TASK TO CARRY OUT: Up to and including the line with "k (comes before", repeat every line of the listing exactly, beginning at the first.

※

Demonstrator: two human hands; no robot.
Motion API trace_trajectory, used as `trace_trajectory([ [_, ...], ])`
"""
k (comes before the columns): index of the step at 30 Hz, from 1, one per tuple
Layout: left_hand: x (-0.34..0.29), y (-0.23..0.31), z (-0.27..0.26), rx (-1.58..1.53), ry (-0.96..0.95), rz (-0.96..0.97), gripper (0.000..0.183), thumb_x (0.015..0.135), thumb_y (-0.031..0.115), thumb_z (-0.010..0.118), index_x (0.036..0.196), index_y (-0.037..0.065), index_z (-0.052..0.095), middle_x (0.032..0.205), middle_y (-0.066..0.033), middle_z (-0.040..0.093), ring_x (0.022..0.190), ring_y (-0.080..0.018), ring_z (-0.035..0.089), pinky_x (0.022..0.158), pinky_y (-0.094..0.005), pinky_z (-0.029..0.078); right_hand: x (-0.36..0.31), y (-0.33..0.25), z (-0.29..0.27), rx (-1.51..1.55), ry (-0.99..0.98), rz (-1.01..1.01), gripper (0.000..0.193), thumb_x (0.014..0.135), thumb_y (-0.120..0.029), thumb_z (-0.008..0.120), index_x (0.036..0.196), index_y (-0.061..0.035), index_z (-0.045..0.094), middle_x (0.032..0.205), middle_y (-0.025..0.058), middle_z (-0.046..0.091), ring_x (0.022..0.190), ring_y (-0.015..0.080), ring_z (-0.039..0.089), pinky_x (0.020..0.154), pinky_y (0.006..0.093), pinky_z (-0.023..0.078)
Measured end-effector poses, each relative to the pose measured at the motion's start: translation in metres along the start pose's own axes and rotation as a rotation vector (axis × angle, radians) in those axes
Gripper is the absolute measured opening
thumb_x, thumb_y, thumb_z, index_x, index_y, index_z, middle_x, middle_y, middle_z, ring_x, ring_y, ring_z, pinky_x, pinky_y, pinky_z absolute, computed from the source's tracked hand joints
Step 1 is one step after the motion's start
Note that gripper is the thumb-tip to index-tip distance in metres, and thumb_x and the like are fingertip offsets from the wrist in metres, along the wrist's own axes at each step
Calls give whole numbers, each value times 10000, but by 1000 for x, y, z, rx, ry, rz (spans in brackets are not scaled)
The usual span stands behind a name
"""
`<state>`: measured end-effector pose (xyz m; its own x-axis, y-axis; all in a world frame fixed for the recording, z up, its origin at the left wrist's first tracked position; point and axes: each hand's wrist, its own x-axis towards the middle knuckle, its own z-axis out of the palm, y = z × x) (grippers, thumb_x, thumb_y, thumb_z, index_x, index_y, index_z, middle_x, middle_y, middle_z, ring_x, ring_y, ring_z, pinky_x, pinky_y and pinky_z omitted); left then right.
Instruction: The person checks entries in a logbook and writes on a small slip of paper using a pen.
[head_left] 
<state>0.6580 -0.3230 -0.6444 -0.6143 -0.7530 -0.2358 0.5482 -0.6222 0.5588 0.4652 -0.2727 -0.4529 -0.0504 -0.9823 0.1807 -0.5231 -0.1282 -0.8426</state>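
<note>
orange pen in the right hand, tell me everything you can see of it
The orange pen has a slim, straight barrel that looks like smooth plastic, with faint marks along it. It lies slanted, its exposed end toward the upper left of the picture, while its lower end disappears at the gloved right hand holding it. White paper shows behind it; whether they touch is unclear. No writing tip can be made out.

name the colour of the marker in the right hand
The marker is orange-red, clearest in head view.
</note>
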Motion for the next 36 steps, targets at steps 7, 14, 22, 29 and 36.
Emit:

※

EXERCISE RESULT:
Demonstrator: two human hands; no robot.
Motion API trace_trajectory, used as `trace_trajectory([ [_, ...], ])`
"""
k (comes before the columns): index of the step at 30 Hz, from 1, one per tuple

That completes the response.